What to work on:
Your task is to copy each line of the material that includes "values".

[Extracted data Boundary: Start]

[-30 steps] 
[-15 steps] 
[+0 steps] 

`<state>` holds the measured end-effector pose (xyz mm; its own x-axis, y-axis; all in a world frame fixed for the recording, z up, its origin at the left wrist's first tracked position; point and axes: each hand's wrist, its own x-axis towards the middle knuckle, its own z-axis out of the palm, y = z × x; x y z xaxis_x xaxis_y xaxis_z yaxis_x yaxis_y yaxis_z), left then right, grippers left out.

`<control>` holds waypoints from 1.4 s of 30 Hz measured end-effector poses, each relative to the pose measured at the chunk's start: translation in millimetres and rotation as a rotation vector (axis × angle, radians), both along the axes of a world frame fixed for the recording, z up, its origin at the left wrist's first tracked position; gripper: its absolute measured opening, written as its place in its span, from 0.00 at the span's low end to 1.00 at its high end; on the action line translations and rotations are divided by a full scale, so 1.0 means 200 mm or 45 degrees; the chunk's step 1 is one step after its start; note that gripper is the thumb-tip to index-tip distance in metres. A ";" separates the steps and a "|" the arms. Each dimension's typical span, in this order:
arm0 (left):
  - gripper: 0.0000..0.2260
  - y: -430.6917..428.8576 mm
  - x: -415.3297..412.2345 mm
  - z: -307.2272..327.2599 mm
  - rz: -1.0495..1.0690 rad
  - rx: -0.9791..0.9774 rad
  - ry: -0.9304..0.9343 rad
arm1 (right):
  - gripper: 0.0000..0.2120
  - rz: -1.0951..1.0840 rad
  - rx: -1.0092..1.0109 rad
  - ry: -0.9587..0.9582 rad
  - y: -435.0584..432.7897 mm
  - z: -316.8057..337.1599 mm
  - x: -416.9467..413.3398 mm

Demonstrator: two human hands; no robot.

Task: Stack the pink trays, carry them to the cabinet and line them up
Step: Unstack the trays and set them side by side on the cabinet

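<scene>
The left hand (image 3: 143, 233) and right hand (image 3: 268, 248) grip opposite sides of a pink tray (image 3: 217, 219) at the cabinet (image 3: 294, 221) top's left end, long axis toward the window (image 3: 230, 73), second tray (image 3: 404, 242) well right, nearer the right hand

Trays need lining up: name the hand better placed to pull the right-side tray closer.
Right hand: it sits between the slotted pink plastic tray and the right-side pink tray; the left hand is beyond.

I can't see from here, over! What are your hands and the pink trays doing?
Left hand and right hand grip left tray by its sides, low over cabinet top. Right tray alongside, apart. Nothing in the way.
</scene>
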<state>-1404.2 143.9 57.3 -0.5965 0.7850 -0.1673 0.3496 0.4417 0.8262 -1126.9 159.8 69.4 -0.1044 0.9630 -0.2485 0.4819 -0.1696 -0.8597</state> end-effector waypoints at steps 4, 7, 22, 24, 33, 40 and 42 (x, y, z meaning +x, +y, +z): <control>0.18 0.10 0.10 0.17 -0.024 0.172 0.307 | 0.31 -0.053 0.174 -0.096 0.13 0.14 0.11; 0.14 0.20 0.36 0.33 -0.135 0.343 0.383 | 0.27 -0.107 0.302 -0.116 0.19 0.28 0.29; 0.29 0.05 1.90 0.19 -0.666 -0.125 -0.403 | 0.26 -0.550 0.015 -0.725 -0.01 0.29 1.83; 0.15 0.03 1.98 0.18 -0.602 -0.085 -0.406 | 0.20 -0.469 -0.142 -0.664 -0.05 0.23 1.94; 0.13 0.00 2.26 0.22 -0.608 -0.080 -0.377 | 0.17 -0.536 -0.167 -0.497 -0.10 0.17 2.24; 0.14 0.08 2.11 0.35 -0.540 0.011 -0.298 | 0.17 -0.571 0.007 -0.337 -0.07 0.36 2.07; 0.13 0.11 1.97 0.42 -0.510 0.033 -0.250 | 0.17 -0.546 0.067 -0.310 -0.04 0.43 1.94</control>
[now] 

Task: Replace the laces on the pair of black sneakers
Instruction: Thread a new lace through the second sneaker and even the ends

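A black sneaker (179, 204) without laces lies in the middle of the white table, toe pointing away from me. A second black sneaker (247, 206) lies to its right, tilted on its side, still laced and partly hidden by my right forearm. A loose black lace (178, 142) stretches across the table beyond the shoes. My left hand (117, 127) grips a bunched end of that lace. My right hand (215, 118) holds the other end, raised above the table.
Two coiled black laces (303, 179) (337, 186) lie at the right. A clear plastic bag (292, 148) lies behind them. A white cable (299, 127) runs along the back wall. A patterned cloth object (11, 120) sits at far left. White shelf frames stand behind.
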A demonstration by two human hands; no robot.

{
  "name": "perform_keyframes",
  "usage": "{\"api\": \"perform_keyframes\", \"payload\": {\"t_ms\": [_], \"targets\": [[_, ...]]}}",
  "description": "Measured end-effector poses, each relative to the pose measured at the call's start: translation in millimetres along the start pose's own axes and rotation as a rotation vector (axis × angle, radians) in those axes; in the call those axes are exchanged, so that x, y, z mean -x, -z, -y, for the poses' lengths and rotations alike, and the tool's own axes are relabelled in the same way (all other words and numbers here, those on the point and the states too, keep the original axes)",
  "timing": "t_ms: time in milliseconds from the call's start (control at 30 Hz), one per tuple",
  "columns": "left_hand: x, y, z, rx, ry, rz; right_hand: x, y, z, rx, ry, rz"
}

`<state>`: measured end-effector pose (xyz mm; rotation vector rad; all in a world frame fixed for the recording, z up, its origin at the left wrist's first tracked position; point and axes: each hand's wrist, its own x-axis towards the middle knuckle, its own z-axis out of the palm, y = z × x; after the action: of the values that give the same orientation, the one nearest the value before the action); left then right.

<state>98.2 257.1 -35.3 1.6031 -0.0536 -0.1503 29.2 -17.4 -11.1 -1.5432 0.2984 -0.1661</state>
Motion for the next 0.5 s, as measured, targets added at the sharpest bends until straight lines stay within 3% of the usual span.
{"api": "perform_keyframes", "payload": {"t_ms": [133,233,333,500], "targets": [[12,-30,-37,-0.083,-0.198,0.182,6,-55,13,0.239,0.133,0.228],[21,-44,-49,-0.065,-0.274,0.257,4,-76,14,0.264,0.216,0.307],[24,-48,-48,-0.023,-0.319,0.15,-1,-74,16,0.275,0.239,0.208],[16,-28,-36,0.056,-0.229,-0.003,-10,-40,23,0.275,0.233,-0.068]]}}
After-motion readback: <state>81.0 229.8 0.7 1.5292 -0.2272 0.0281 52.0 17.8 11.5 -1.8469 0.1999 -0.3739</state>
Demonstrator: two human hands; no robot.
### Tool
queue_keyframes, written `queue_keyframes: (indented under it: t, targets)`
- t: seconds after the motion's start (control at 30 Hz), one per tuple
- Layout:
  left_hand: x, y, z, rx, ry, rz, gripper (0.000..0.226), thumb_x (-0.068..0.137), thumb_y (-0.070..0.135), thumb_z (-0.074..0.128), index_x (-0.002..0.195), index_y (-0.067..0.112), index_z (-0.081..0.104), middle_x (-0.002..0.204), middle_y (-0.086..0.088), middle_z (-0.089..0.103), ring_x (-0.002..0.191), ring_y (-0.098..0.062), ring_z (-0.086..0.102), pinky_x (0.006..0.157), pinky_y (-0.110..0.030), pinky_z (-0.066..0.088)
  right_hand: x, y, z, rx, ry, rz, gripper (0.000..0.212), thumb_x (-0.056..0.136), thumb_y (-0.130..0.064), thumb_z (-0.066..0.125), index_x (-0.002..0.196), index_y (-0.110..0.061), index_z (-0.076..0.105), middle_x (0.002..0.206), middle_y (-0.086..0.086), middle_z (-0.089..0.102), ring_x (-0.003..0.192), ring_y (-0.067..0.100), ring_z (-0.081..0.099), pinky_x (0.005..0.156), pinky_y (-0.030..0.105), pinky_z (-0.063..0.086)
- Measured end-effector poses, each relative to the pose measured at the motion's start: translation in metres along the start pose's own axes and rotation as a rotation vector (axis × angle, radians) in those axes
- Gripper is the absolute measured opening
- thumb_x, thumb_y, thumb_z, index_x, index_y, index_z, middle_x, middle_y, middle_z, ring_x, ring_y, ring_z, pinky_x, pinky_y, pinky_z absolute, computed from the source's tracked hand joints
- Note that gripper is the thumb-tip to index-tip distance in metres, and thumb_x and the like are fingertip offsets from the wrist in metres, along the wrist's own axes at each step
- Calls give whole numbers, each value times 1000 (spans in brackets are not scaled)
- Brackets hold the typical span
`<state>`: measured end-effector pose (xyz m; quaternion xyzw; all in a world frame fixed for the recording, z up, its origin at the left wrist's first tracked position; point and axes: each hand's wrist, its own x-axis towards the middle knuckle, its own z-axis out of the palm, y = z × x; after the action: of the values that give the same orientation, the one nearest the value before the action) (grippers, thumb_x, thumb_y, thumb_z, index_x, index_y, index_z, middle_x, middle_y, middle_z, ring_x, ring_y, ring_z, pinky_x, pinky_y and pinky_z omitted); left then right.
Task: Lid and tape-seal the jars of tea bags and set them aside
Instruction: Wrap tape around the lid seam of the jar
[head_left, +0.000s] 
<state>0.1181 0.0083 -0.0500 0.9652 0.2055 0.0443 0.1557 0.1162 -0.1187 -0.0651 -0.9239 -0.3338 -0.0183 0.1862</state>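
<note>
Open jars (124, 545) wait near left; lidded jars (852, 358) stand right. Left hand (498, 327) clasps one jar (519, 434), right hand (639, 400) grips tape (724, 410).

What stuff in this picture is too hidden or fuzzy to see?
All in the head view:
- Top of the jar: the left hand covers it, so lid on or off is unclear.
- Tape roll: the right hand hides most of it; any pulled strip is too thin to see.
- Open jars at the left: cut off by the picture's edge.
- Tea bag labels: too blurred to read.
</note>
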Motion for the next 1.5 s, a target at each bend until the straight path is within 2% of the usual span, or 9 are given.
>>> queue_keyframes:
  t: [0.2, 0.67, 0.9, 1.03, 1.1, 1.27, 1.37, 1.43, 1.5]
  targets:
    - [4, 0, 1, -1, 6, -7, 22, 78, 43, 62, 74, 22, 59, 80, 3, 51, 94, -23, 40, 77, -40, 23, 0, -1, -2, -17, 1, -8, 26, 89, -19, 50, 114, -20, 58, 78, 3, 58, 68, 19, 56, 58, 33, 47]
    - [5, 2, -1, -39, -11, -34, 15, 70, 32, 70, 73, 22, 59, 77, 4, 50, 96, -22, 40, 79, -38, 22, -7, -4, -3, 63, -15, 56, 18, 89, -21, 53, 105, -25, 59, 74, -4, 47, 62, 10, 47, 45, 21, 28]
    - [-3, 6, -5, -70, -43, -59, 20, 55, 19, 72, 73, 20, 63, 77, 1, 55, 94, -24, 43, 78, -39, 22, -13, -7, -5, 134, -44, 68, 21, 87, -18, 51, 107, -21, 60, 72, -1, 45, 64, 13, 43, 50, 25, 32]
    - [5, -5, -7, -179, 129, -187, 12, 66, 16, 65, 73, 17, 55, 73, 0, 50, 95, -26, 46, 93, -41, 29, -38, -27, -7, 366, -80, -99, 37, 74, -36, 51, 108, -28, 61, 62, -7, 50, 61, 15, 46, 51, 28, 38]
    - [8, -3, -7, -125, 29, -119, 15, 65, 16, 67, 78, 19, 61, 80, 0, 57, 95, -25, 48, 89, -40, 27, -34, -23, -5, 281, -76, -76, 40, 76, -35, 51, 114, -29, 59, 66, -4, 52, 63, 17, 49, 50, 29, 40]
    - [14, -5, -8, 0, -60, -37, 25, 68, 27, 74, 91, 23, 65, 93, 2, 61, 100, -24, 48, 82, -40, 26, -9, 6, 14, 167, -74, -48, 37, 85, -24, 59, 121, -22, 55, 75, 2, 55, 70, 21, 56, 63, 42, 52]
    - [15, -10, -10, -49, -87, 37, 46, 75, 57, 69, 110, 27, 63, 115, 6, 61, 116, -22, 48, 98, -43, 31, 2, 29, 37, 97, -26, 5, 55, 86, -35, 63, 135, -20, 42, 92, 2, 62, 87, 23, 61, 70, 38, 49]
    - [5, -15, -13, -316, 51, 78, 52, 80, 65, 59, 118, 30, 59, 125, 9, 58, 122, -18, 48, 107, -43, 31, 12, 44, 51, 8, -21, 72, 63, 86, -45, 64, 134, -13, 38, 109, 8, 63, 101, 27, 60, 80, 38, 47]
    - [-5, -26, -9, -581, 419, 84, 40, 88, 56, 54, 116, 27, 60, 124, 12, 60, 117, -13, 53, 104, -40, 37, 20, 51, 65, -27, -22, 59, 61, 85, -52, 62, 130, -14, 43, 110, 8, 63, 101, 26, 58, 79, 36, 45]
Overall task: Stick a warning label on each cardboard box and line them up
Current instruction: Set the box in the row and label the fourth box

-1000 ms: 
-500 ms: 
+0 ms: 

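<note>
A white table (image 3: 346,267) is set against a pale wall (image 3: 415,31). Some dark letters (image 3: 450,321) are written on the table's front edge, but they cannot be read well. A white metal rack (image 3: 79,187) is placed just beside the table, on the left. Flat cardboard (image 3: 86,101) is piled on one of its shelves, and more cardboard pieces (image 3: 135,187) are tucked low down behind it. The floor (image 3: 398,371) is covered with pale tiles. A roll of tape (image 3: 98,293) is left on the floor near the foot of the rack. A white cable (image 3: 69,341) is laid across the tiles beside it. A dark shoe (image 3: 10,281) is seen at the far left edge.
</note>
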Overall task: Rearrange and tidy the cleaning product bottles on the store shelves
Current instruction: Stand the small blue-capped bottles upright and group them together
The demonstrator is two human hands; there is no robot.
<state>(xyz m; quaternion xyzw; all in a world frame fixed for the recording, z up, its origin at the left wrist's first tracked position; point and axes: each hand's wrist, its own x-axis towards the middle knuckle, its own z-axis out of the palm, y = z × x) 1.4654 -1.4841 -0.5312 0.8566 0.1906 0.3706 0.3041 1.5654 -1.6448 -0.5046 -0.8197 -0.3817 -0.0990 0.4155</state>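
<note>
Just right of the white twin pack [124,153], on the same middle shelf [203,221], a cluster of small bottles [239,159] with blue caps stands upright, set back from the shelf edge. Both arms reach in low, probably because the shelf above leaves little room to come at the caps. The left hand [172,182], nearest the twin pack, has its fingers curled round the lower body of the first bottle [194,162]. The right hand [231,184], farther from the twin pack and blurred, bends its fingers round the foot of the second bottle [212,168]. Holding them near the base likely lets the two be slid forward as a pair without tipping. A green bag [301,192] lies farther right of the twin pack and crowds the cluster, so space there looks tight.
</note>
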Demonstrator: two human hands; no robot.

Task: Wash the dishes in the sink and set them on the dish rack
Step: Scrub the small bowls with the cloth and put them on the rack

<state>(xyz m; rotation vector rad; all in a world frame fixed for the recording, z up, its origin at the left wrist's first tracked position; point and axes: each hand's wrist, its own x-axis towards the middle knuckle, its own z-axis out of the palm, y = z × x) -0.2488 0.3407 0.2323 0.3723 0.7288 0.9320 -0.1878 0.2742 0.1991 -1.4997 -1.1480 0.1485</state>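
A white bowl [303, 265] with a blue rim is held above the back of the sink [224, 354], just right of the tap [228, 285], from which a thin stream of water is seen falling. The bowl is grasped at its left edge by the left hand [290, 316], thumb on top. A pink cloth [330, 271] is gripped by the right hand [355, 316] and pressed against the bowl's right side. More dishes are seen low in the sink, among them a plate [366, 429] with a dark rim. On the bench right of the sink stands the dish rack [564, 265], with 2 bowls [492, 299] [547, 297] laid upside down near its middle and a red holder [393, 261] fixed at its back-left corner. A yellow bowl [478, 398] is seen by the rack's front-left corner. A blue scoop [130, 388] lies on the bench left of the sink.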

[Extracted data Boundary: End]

Task output:
`<state>`: measured end-effector pose (xyz mm; rotation vector rad; all in a world frame fixed for the recording, z up, its origin at the left wrist's first tracked position; point and axes: each hand's wrist, its own x-axis towards the middle knuckle, its own z-axis out of the palm, y = z × x; after the action: of the values that give the same orientation, the one nearest the value before the action); left then right.
`<state>`: measured end-effector pose (xyz m; quaternion xyzw; all in a world frame fixed for the recording, z up, its origin at the left wrist's first tracked position; point and axes: each hand's wrist, its own x-axis towards the middle knuckle, its own z-axis out of the palm, y = z × x; after the action: of the values that give the same orientation, the one nearest the value before the action) (grippers, thumb_x, thumb_y, thumb_z, index_x, index_y, index_z, middle_x, middle_y, middle_z, ring_x, ring_y, ring_z, pinky_x, pinky_y and pinky_z omitted); left then right.

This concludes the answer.